Your assignment: Return an exact copy of the data, starting at its first line and ending at the line that contains "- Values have", minus any pictures.

*** Block opens ***

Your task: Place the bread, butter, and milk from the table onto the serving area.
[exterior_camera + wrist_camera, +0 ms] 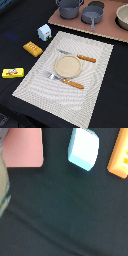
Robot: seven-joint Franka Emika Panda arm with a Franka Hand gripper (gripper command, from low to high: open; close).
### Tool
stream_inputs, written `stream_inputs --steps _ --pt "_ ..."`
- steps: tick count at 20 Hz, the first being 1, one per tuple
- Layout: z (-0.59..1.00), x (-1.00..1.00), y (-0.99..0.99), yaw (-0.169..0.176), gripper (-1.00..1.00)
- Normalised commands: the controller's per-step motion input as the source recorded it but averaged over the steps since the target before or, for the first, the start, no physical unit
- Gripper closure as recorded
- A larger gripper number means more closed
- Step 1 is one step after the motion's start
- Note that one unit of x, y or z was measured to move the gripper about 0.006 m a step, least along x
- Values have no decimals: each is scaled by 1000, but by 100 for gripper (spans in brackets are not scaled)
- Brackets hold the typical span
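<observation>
Lying on the black table (20, 20), all three items sit off the exterior view's left edge of the striped placemat (95, 95): the milk carton (44, 32) near its far corner, the bread loaf (32, 48) just beside its edge, the butter packet (12, 73) well apart. On the placemat rest a tan plate (67, 65), fork (65, 80) and knife (77, 56). The wrist view shows the carton (84, 149) and loaf (119, 158). No gripper appears in either view, so its opening cannot be judged.

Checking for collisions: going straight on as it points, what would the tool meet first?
Probably bare black table, beside the light-blue and white milk carton; the tool itself is out of view.
</observation>
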Motion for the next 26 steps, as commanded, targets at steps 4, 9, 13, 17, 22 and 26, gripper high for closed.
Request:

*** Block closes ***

Solution for this exercise:
Your task: Place the bread, butter, and milk from the table onto the serving area.
[exterior_camera + wrist_camera, +0 ms] 
Robot: seven-joint Franka Emika Panda arm with a Franka Hand gripper (gripper command, from low to high: open; close).
### Tool
stream_inputs, written `stream_inputs --steps _ --pt "_ ..."`
- steps: tick count at 20 Hz, the first being 1, one per tuple
- Layout: z (-0.59..1.00), x (-1.00..1.00), y (-0.99..0.99), yaw (-0.169..0.176), gripper (-1.00..1.00)
- Normalised commands: the controller's per-step motion input as the source recorded it but averaged over the steps since the target before or, for the first, the start, no physical unit
- Gripper closure as recorded
- A larger gripper number means more closed
- Step 1 is one step after the motion's start
- Note that one unit of x, y or z was measured to move the gripper about 0.006 m a step, least along x
- Values have no decimals: each is scaled by 1000, but by 100 for gripper (spans in brackets are not scaled)

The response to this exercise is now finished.